WHAT NEEDS TO BE DONE: Find every line of the listing below where "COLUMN" appears, and copy it.

DATA SECTION:
======

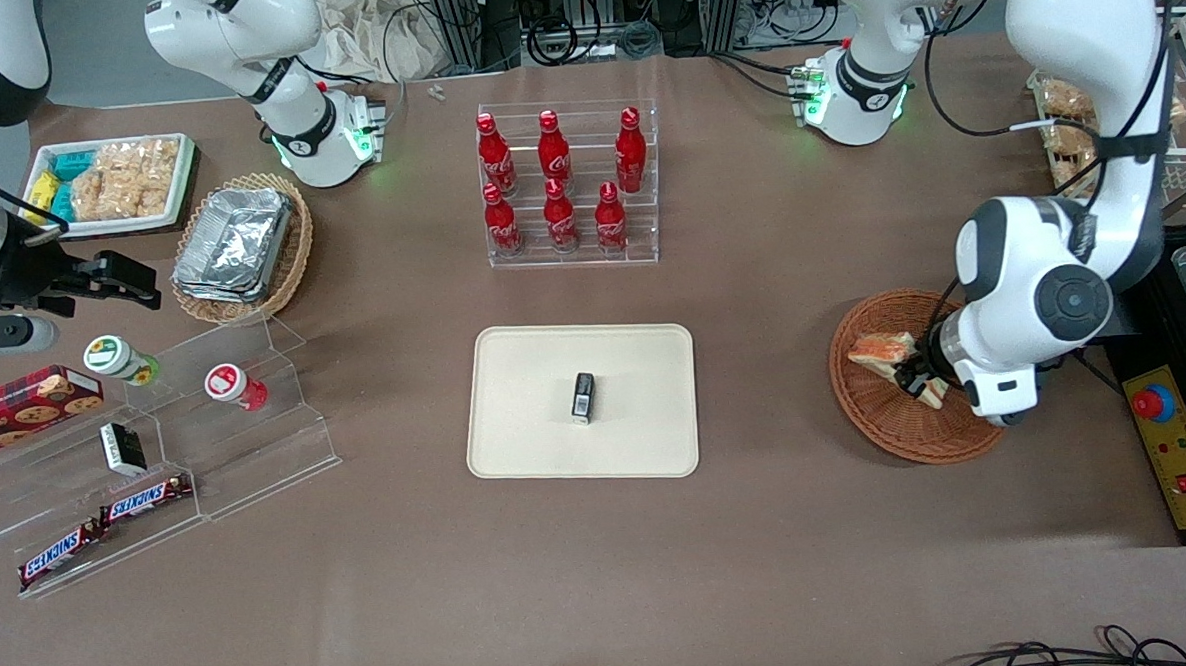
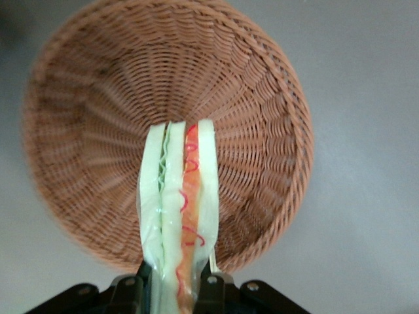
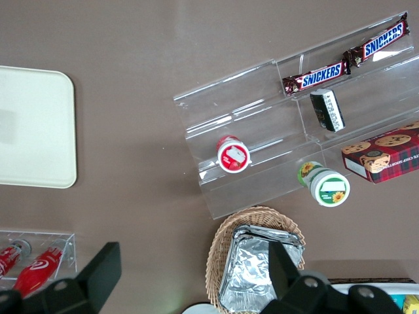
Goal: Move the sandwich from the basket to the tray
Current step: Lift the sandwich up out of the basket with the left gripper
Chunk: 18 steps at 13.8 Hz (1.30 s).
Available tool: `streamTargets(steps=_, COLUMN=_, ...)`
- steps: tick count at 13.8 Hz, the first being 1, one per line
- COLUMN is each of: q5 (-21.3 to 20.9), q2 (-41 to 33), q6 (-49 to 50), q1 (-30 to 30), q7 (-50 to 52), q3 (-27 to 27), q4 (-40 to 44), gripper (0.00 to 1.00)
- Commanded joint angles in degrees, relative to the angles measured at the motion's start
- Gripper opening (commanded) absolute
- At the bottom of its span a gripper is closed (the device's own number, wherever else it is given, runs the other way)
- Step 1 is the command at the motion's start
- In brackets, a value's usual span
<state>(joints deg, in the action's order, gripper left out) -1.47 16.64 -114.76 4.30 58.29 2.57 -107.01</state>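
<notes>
The sandwich (image 1: 884, 348), a wedge of white bread with green and orange-red layers, is held edge-on between the fingers of my left gripper (image 1: 918, 384). In the left wrist view the gripper (image 2: 177, 291) is shut on the sandwich (image 2: 178, 196), which hangs above the round reddish-brown wicker basket (image 2: 91, 131). The basket (image 1: 862, 411) lies toward the working arm's end of the table. The cream-beige tray (image 1: 525, 376) lies flat at mid-table, apart from the basket, and its corner shows in the right wrist view (image 3: 33, 124).
A small dark box (image 1: 583, 396) stands on the tray. A clear rack of red bottles (image 1: 568, 184) stands farther from the camera than the tray. A yellow control box (image 1: 1173, 443) lies beside the basket. Acrylic shelves with snacks (image 1: 148, 463) lie toward the parked arm's end.
</notes>
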Motion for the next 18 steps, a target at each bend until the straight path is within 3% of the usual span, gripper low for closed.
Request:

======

TASK RESULT:
Available tool: `streamTargets(steps=_, COLUMN=_, ...)`
- COLUMN is each of: q5 (-21.3 to 20.9), q2 (-41 to 33), q6 (-49 to 50), q1 (-30 to 30), q7 (-50 to 52), q3 (-27 to 27), q4 (-40 to 44), gripper (0.00 to 1.00)

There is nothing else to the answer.